Instead of gaining the infamous freshman 15 of extra pounds, your student has fallen prey to the Freshman $1000 by quickly running up credit card charges soon after arriving on campus. But unlike other mistakes that your student is bound to make, getting into debt and missing payments can affect his future for years to come. And because of the Credit CARD Act of 2009, unless your student has significant income, you most likely are a co-signer on your college student's credit card and their debt can directly impact your credit as well.

"Unfortunately, financial disasters are not like broken bones that can quickly heal. Credit mistakes that young people make have a way of hanging out for a very long time and on-the-job training in the world of credit debt can be very painful," says John Ulzheimer, President of Consumer Education for

Once you realize that your college student may be getting into credit card debt or affecting her credit score with missed payments, here are three steps you can take to get your student on the right track.

1. Have an honest conversation with your student

If at all possible, sit down with your student in person, but the phone or video chat will work as well. Approach the conversation non-judgmentally with the goal of helping your child and try to leave your frustration with the situation at the door.

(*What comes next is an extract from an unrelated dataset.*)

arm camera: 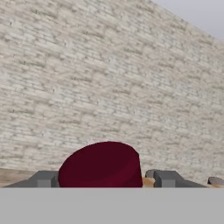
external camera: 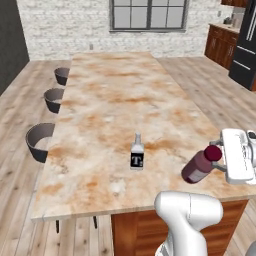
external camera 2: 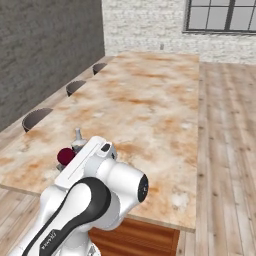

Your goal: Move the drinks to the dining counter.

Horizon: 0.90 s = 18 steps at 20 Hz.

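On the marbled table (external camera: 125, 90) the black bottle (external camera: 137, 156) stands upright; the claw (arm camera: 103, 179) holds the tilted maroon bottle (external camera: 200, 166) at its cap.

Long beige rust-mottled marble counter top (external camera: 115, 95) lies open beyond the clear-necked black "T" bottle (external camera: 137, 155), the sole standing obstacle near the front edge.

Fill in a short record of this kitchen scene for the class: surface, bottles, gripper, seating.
surface: dining counter, marble top
standing bottle: black bottle marked T, upright, near the counter's front edge
tilted bottle: maroon bottle, leaning, its cap between the fingers
gripper: gripper, fingers either side of the maroon cap
seating: three grey stools along the counter's left side
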Tool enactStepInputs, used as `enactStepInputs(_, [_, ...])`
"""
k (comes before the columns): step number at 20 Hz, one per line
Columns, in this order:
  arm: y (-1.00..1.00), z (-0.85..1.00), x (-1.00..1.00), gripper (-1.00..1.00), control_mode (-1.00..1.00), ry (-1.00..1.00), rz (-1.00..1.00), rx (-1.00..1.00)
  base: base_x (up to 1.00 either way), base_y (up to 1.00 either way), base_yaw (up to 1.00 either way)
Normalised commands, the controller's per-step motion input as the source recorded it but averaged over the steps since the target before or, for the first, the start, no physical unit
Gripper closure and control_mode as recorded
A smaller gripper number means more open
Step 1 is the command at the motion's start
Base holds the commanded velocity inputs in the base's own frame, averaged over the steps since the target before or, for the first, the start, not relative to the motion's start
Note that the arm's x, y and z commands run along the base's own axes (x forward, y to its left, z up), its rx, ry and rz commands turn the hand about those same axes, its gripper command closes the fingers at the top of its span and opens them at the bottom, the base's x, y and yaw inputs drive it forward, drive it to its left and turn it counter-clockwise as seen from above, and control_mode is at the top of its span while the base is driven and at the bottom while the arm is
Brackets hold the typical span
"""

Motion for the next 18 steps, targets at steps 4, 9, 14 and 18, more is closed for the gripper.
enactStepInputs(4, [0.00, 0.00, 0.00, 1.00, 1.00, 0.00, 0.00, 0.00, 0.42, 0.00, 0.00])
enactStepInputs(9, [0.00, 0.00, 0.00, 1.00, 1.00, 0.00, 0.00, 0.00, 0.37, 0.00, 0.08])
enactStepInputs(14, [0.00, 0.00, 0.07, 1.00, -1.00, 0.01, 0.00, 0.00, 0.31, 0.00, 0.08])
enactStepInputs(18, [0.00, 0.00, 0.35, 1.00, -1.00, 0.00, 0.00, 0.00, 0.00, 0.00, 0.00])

It may be helpful to open the conversation by sharing about a time when you made a poor financial decision so that your college student realizes that you have been in her shoes before. Ask your child to tell you how she got into debt and actively listen to her response. Look together at the credit card bills to get a clear picture of where she is currently is and what decisions helped create the credit card debt.

2. Help your student make a plan for paying off the debt

One solution is for your college student to earn extra money working part-time to pay off the debt and map out a payment plan to get the bills paid off as quickly as possible. However, if your student is taking a full load of classes, this may take many years or cause their schoolwork to suffer because of working long hours on the job. And if they miss a payment, it can significantly impact your credit and you are a cosigner, as well.

Because of these limitations, Ulzheimer recommends that the parent to pay off the debt and then have the student pay back the parent either the whole amount or a portion of the debt with interest added. "The payback process isn't really as much about the money as about the effort and learning that you have to work to pay off your debts," says Ulzheimer.

3. Brainstorm ways for future responsible credit management

Talk with your student about the long term effects of poor credit decisions. Discuss how giving into the temptation for the latest gadgets or fashions can affect their ability down the road to buy a car, take out a mortgage or even land a job that requires a credit check.

Brainstorm together about ways to avoid this situation in the future and how she can use credit responsibly in the future. If your student currently has her own credit card, Ulzheimer recommends closing the account and adding her to one of your credit cards as an authorized user to give you more control and monitoring ability. If this is not option, other strategies include lowering the college student's credit limit to $300 or $500 and having the bills sent to your address to help give your student some accountability.

"Your main goal should be to help teach your child how to use credit cards responsibly at an early age." says Ulzheimer. There may not be an easy way to have a conversation about finances, but better a tough conversation now than a real disaster later.